Brief: Quote the entries below from the line with "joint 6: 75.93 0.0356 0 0" through the line with "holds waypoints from", both ends included, and only those lines.

-------- Data listing

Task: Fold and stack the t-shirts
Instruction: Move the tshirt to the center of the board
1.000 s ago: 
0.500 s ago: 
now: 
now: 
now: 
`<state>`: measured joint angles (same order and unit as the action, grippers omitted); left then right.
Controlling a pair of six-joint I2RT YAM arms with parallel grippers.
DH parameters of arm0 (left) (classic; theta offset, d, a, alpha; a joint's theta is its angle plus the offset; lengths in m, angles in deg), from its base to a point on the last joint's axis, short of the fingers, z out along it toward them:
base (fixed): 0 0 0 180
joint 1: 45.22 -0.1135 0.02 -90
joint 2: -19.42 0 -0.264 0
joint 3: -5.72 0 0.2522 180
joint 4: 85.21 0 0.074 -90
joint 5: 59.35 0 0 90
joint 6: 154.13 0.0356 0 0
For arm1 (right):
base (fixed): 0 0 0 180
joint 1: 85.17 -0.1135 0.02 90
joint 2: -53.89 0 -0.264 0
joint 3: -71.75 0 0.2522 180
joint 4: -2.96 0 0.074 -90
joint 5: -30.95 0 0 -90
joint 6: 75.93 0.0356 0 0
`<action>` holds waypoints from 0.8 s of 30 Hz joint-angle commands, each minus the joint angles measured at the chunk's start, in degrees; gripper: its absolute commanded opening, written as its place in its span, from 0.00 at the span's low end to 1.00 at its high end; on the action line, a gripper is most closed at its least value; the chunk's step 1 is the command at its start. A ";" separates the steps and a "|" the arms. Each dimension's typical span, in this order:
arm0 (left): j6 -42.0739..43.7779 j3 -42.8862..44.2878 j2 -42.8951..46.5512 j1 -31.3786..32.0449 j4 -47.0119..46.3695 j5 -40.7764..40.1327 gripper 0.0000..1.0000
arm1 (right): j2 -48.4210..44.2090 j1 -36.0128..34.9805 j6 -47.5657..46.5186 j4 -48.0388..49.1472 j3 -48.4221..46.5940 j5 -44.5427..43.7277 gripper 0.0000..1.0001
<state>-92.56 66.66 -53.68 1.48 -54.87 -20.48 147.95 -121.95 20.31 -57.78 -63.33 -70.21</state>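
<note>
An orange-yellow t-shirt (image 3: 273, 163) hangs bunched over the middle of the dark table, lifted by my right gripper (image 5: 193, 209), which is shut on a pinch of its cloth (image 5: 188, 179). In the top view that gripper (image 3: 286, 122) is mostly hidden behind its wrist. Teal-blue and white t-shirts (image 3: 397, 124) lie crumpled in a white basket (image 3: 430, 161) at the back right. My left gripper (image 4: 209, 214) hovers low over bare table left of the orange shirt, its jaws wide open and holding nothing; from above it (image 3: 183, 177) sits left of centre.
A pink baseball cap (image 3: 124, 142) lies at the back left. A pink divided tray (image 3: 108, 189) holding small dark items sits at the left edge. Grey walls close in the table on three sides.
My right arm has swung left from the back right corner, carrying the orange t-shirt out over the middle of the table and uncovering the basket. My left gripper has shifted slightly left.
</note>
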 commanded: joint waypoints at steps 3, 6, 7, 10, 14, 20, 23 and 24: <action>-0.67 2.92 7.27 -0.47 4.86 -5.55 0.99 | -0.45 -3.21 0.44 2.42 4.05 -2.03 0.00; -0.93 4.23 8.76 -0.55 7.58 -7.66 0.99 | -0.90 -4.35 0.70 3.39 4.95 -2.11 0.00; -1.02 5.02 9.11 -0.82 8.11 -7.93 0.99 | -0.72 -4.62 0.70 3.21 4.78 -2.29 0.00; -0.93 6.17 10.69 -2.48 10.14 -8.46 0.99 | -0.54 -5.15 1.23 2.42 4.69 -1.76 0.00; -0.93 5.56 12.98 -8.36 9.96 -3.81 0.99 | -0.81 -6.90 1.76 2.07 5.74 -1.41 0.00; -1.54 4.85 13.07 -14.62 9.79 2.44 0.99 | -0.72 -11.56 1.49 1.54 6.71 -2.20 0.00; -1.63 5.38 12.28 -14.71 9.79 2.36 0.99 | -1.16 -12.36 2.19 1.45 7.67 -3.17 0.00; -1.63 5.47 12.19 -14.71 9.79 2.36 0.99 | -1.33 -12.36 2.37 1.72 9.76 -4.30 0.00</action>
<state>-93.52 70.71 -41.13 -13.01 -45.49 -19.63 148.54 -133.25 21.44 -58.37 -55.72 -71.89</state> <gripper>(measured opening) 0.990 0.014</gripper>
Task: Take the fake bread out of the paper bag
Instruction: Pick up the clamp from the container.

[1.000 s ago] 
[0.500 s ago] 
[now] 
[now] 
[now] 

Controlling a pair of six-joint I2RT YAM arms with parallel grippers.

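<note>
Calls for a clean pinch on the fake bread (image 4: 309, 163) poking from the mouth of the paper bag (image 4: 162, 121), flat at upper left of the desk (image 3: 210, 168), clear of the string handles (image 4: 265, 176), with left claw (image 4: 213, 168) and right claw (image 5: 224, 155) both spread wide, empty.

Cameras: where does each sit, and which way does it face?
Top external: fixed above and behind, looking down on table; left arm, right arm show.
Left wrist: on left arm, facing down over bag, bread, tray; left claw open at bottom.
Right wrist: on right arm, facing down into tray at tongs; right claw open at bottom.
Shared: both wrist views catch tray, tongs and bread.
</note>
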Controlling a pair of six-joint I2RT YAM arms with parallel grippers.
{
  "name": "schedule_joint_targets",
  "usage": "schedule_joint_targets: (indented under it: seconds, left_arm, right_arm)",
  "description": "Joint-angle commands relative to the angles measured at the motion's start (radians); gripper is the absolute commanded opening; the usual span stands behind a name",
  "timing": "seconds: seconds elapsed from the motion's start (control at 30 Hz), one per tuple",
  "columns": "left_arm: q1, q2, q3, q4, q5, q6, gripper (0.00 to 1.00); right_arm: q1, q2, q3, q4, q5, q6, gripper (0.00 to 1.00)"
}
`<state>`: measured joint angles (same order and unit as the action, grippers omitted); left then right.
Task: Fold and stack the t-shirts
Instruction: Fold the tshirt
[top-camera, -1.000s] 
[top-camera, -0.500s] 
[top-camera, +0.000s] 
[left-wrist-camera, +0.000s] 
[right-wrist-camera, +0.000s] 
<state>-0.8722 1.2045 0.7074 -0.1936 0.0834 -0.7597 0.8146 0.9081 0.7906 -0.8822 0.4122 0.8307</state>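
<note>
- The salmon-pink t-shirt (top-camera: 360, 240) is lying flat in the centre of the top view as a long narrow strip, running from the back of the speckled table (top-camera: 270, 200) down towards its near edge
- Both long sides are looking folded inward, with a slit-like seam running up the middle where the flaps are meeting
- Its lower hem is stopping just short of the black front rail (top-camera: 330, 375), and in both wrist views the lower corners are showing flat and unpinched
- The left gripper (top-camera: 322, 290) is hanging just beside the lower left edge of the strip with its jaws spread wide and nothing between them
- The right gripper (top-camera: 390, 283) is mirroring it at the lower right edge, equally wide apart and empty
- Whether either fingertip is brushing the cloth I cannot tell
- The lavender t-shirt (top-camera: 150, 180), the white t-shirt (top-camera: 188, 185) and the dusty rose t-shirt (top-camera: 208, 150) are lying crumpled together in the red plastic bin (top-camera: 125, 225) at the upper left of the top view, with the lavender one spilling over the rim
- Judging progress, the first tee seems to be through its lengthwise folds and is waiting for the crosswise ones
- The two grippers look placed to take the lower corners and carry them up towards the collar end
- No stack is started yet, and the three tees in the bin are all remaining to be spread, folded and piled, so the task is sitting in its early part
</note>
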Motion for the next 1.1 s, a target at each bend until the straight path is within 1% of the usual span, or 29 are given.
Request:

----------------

Result:
joint 6: 75.93 0.0356 0 0
`<action>` holds waypoints from 0.8 s of 30 Hz joint-angle commands, each minus the joint angles measured at the chunk's start, in degrees; gripper: its absolute commanded opening, written as its place in its span, from 0.00 at the span's low end to 1.00 at its high end; on the action line, a gripper is most closed at its least value; the chunk's step 1 is the command at its start. A ";" separates the steps and a "|" the arms. Each dimension's typical span, in this order:

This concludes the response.